That question is a bit difficult to parse, Voldin.
  • Great Captain Garth, the youngest of the Great Captains, comes from a family of wealthy traders. He's actually never been to sea. Described by the others as a skirt-chaser, he nonetheless comes across as intelligent and compassionate when we talk to him. Yelinda has tasked him with finding some way for the city to prosper without its ships, a task he worries is hopeless. He says that Joth, Voldin, and Kylista are the real power in town. He thinks that Voldin and Kylista have somehow corrupted the Oracle to say what they want it to say. He's not particularly obsessed with Beauty and thinks that Ruggs is a good man.
  • Great Captain Joth suffered an injury while heroically protecting the town one night after a storm zapped away the lighthouse, replacing it with a "strange haunted building." He ordered his ship to anchor at the mouth of the bay and flash its own lights, but his ship ran aground and injured his back. He was pulled from sea duty and given a place on the great council. I hear about him before the events below but never actually run into him.

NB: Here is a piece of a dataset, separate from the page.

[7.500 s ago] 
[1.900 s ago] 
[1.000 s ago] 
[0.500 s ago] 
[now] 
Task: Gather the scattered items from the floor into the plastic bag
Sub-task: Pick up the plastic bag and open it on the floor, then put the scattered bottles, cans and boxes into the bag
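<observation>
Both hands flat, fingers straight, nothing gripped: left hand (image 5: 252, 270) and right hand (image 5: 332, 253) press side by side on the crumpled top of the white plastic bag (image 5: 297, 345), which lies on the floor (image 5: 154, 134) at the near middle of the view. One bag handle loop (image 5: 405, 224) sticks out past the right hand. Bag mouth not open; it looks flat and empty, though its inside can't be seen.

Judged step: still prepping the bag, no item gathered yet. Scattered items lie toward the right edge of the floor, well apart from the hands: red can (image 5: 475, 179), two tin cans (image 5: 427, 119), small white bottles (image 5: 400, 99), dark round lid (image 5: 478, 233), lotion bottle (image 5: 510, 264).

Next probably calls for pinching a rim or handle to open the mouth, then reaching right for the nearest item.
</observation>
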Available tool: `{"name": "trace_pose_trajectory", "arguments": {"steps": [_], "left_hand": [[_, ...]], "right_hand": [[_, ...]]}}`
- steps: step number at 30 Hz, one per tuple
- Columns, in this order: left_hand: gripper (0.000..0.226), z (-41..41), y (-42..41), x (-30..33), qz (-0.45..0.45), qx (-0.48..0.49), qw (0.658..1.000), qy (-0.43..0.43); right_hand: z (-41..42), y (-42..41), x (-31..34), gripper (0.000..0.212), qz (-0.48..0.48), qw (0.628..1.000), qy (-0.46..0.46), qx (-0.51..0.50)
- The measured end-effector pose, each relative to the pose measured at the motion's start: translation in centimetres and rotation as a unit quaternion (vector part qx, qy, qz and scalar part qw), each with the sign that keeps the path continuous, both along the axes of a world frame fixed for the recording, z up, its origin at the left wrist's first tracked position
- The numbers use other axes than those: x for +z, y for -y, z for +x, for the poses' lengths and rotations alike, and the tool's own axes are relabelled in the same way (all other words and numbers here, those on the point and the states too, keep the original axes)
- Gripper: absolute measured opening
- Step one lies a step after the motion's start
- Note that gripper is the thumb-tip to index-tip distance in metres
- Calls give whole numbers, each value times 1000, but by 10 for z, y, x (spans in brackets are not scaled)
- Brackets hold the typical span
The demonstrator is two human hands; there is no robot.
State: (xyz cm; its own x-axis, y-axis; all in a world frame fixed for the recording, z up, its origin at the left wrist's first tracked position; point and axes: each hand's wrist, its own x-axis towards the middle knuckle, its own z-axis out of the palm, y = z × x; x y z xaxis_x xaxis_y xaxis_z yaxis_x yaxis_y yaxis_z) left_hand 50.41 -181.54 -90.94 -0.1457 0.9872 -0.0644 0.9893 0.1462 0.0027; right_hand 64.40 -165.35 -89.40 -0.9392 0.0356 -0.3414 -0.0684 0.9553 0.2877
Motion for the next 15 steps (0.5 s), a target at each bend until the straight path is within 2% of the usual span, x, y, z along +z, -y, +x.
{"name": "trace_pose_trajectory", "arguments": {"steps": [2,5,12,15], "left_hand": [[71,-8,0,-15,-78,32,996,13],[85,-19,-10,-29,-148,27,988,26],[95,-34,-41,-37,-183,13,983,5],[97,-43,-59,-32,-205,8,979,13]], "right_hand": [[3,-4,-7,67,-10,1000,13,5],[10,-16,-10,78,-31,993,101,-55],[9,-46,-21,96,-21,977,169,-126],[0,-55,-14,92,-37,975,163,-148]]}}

  • Jendon runs the Broken Oar, the town's inn and tavern. His business has been suffering since there are no more sailors. Like Harnna in Monitor and Bucia in Moonshade, he has dialogue options on all the people in town and local places, but only a certain number before he won't talk again for a while.
  • Kylista, Priestess of Beauty, I find hanging out in the tavern. She interprets the divine words of the Oracle, which was created by the mages of Old Sosaria. We won't hear one of these revelations, as she's closed the Oracle to outsiders. She agrees that the storms are a punishment from the heavens for hanging out with the Fellowship group, and she advocates wiping them out to return to the gods' favor. She thinks Voldin should be Yelinda's only advisor. I have no options to ask her about the breastplate that appeared in my inventory, but I find a suit of magic armor in a chest of drawers in her house and replace it with the plate that Dupre has been carrying.
One of the best recoveries so far.
  • Yelinda is the ruler of Fawn. The first time we talk with her, we catch her sleeping in her home at 10:00 in the morning. She doesn't have anything new to say about the city, and she comes across as a bit of an airhead. 
"It somehow doesn't bother me that you're in my bedchamber."
  • Some guy named Kalen, dressed like a sailor, starts attacking us while we're exploring. We hit him a few times and he dies, but not before indicating that he works for Batlin. 
At some point during our explorations, Jorvin approaches and says that Lady Yelinda wishes to hear the songs of the honored bard, Iolo, and we should attend her in the throne room after noon. I'm not really sure what building he means, as there are two buildings labeled PALACE, each with their own thrones. It turns out to be the northern one. We arrive shortly after noon. Yelinda has somehow heard about the ballad that Iolo sang to Olon. She gives Iolo a white diamond necklace to give to Gwenno when he finds her.
250 years old, and Dupre still hasn't learned how to "read the room."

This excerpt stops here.